* [Work required] Filter the entries for lines with the word "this".

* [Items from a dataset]
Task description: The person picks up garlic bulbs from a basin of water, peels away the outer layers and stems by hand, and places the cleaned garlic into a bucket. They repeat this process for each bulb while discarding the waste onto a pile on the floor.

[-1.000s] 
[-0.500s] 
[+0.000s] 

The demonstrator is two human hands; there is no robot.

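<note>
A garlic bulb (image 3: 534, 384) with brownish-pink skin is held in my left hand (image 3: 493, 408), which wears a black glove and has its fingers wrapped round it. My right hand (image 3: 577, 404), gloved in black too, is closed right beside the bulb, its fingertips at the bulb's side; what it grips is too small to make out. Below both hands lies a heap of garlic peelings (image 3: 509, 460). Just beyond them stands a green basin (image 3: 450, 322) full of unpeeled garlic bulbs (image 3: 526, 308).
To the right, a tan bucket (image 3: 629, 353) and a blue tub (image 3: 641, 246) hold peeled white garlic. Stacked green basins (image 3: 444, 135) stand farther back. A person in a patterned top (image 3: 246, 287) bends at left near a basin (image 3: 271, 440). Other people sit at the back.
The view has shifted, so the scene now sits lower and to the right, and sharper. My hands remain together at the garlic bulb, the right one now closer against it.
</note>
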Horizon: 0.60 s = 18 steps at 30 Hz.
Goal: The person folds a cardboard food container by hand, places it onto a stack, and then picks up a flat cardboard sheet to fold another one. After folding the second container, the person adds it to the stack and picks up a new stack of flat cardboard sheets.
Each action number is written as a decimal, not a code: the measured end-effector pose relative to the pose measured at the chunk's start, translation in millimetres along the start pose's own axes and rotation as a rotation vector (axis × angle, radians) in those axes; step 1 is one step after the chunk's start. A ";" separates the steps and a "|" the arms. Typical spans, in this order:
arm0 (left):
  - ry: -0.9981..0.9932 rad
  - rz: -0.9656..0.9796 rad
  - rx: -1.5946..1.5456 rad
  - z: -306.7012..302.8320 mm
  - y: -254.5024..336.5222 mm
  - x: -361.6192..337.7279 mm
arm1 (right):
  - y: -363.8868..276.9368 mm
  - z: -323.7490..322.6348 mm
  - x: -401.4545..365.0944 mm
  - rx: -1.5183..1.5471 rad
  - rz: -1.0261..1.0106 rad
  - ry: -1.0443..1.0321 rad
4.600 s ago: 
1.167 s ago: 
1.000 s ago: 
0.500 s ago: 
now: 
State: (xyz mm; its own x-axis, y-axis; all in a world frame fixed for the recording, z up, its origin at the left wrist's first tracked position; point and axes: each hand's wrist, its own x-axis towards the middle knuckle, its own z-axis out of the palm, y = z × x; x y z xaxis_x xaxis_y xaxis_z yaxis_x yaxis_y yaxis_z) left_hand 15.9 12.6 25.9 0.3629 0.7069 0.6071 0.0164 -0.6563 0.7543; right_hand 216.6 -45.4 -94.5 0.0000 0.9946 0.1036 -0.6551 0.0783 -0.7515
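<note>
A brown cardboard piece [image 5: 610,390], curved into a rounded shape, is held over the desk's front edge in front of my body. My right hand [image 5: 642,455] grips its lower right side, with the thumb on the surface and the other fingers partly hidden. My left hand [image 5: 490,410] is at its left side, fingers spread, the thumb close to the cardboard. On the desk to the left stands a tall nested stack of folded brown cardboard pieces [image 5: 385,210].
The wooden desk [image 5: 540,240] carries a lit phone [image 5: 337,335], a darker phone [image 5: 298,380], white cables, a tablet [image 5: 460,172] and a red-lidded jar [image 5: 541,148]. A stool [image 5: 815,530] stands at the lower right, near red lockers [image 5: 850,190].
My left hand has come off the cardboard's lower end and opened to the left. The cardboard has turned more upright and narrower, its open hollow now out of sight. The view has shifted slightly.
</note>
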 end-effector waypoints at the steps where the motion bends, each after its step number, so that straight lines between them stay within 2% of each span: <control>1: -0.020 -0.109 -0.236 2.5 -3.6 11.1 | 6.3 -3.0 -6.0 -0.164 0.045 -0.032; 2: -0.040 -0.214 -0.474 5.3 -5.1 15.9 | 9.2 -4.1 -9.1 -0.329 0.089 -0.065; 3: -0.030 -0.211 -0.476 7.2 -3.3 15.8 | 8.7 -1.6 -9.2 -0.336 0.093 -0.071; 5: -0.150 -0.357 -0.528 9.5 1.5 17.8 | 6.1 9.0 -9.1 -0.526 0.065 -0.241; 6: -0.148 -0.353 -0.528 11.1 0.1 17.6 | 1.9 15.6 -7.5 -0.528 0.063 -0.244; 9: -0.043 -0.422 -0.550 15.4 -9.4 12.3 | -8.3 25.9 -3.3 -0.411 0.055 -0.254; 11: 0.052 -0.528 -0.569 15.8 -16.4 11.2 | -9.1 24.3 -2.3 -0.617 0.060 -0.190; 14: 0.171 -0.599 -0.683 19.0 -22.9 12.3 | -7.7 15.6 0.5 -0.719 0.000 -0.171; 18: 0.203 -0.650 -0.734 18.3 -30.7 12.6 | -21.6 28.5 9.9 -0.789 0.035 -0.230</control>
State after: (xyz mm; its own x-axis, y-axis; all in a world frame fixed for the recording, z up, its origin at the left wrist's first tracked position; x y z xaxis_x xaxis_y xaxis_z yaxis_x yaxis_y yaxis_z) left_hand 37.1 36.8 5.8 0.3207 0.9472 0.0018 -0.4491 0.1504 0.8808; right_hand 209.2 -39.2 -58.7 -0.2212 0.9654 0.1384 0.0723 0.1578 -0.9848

* [Task answer]
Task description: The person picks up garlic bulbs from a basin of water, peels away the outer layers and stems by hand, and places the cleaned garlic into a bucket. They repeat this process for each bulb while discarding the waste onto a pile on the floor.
Each action number is written as a decimal, not a code: the measured end-effector pose relative to the pose measured at the chunk's start, translation in millimetres along the start pose's own axes and rotation as a rotation vector (axis × angle, radians) in those axes; step 1 is one step after the chunk's start. A ";" separates the steps and a "|" the arms. Typical spans, in this order:

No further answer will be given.